Using the tool, OTech was able to relatively easily survey the privacy policies of the Alexa top 100 websites, the majority of which were vague and provided no clarity as to whether the sites would share data for cross-device tracking.
“As a result, it would be very challenging for even a very sophisticated user to determine how much cross-device tracking is taking place,” Ramirez said. “We think this type of research is incredibly helpful for informing industry, consumers and policymakers about what’s happening in the marketplace, and it was a tool that was presented at PrivacyCon that let us do this.”
The commission has also been active on the mobile security front with several recent enforcement actions, including one against mobile ad network inMobi for illegal geolocation tracking and another against demand-side platform Turn for using Verizon tracker cookies even after a user had opted out.
In both the inMobi and Turn cases, outside tech researchers were the first to bring the alleged infractions to the FTC’s attention.
And the consumer?
But the question remains as to whether and how much consumers really care about their privacy in practice.
Consumers are downloading ad blockers in record numbers, said Jessica Rich, director of the FTC’s Bureau of Consumer Protection, but at the same time, “we all know that consumers don’t hesitate to use websites and apps that collect enormous amounts of information despite their stated concerns about privacy.”
That dissonance is a good reminder that trying to regulate this space isn’t as simple as giving consumers more controls or more robust notice and choice.
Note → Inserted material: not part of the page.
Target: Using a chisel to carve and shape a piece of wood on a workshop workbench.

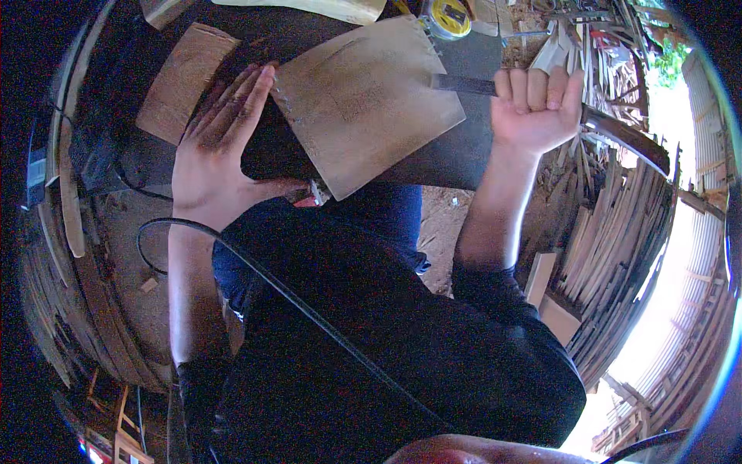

PrivacyCon “has been very much the weeds and we need to think about the forest that this is part of and how it all fits together,” said Howard Beales, a professor of strategic management and public policy at George Washington University and former director of the FTC’s Bureau of Consumer Protection.
“Do consumers care? Well, some do, some don’t,” Beales said. “[But] it isn’t feasible, it isn’t reasonable to expect consumers to make instance by instance decisions about what they’re going to do. … If you approved each mobile app request for data, there would be 231 requests per hour. And that doesn’t work.”